Dynamic Linking System:
- A system that automatically links related posts across different communities and instances.
- Allow users to see all related discussions in one place, regardless of where they were originally posted.
It would be nice if there was a way to handle instance/user migrations. If an instance gets their domain name taken away, there’s no way AFAIK for the admin to say “Here’s our new location, with a verifiable signature”. Likewise there’s no way for a user AFAIK to move their account with a verifiable signature that the new one is still them. Ideally this could all happen automatically with signatures getting synced automatically and all that.
I’m sure it would be a lot of work and no idea if ActivityPub would get in the way, but it would give people a lot more assurance that they didn’t pick a server that will screw them over by going down.
no idea if ActivityPub would get in the way
It totally would. In ActivityPub, all objects (like users and posts) have an identifier that includes the domain name. For instance, your ID is
https://midwest.social/u/m_f
. That’s what identifies your user. There is no way to change an ID - the point of an ID is after all that it stays the same and still refers to the same entity. This is a pretty serious limitation of ActivityPub right now unfortunately.I think there’s a FEP that could (or fixes) this. To my understanding ID can be any URI, so there are better ways. I guess it’s hard because it would brake a lot of stuff or how mastodon is build.
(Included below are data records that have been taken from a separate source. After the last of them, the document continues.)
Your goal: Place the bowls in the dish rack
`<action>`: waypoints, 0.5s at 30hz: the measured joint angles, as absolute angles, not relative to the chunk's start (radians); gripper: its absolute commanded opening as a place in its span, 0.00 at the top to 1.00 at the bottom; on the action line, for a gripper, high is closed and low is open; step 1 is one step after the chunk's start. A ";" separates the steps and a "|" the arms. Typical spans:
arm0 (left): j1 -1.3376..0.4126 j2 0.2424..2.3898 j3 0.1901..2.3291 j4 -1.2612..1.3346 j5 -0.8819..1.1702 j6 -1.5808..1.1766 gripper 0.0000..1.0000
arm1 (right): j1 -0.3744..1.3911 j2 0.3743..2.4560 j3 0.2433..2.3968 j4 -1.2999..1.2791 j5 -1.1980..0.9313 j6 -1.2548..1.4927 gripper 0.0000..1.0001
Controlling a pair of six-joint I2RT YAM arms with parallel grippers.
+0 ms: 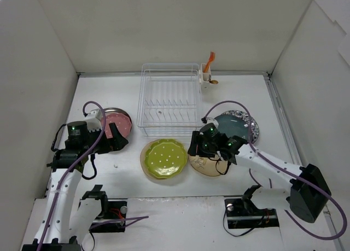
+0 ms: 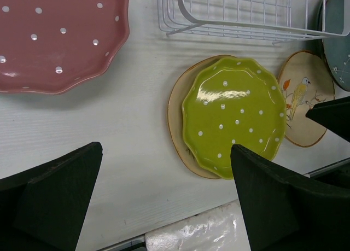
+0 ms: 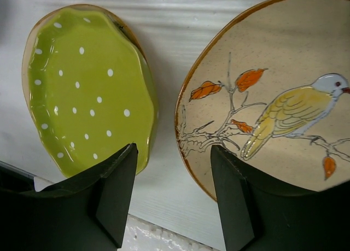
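Observation:
The white wire dish rack point(image 1: 169, 98) stands at the back with no bowl in it. The lime green dotted bowl point(image 1: 164, 158) lies on a cream bowl point(image 2: 178, 111) at the front centre. The pink dotted bowl point(image 1: 120, 123) lies left. A cream bird-print bowl point(image 3: 273, 98) lies right of the green bowl point(image 3: 87, 87). The dark teal bowl point(image 1: 232, 125) rests on a grey speckled bowl point(image 1: 253, 128). My left gripper point(image 2: 167, 152) is open and empty over bare table, between the pink bowl point(image 2: 54, 38) and the green bowl point(image 2: 235, 114). My right gripper point(image 3: 174, 150) is open, its fingers straddling the bird bowl's left rim.
A white utensil cup point(image 1: 206, 82) with an orange utensil point(image 1: 209, 58) hangs on the rack's back right corner. White walls enclose the table on three sides. The rack's front edge point(image 2: 246, 21) is just beyond the green bowl.

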State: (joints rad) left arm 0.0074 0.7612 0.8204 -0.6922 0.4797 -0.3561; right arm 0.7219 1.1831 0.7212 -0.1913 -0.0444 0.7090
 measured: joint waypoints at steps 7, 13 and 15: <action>0.007 0.775 0.819 -0.688 0.494 -0.356 0.01 | 0.801 1.286 0.722 -0.130 -0.006 0.780 0.50; 0.007 0.779 0.801 -0.677 0.498 -0.356 0.01 | 0.829 1.359 0.722 -0.087 0.012 0.808 0.54; 0.007 0.779 0.797 -0.675 0.498 -0.356 0.01 | 0.833 1.372 0.722 -0.069 0.011 0.811 0.55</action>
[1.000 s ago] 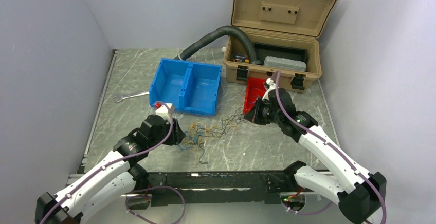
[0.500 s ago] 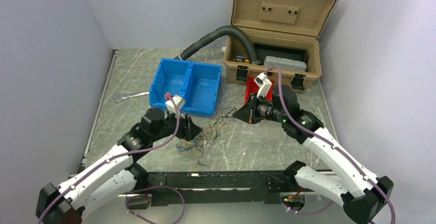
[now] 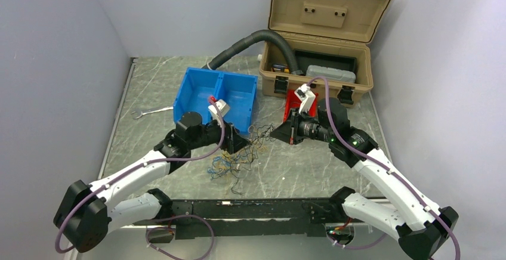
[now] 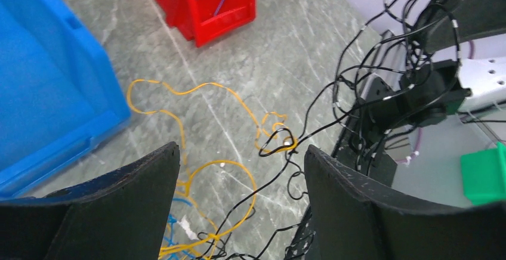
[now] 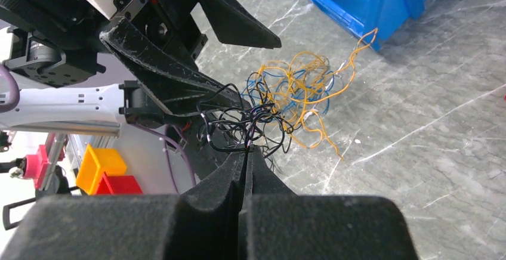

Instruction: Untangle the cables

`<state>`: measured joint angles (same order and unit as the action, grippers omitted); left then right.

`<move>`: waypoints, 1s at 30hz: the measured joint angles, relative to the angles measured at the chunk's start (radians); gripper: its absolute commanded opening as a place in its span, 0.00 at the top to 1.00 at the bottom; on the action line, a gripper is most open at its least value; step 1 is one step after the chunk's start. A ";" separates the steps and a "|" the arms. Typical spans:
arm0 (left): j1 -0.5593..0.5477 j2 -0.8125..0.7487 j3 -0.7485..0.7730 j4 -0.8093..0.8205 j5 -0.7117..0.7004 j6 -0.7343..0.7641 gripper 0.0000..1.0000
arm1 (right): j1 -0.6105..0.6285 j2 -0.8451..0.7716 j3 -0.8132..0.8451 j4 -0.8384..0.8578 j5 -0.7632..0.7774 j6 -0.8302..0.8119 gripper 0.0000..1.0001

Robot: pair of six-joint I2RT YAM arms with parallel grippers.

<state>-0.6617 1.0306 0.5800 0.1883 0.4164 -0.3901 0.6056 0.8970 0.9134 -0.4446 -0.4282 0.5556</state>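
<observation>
The cables [image 3: 235,155] lie as a loose tangle of yellow-orange, blue and black strands on the table in front of the blue bin. My right gripper [image 3: 276,135] is shut, and black cables [image 5: 238,126] run out of its closed tips [image 5: 246,148], pulled up from the pile. The yellow and blue strands [image 5: 298,84] hang just beyond them. My left gripper [image 3: 238,142] hovers open over the tangle, facing the right one. Between its wide-apart fingers [image 4: 241,149] I see yellow loops [image 4: 230,176] on the table and black strands [image 4: 352,87] stretching up to the right gripper; nothing is gripped.
A blue two-compartment bin [image 3: 218,99] stands just behind the left gripper. A small red bin [image 4: 203,3] holding a blue wire sits behind the right gripper. At the back are an open tan toolbox [image 3: 322,33] and a grey corrugated hose [image 3: 250,39]. A wrench [image 3: 149,112] lies at left.
My left gripper has opened, let go of the tangle and moved up and right toward the right gripper. The right gripper swung left with the black strands, then held still.
</observation>
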 measured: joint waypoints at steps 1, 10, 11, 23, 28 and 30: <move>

Any FEP trying to fix this will be incompatible with existing instances, so I don’t really see how it’s gonna work.
Yeah, it sucks. But I think that at a certain point it will need to happen if we want to make ActivityPub better with better portability.
I wonder who was the idiot who made a persistent ID for identity reliant on a third party factor that can be trivially taken away.
Any plans for solving it that are known?
Not as far as I am aware - I don’t think you can really fix it within the protocol, i.e. without a breaking change. Then you may as well make a new protocol.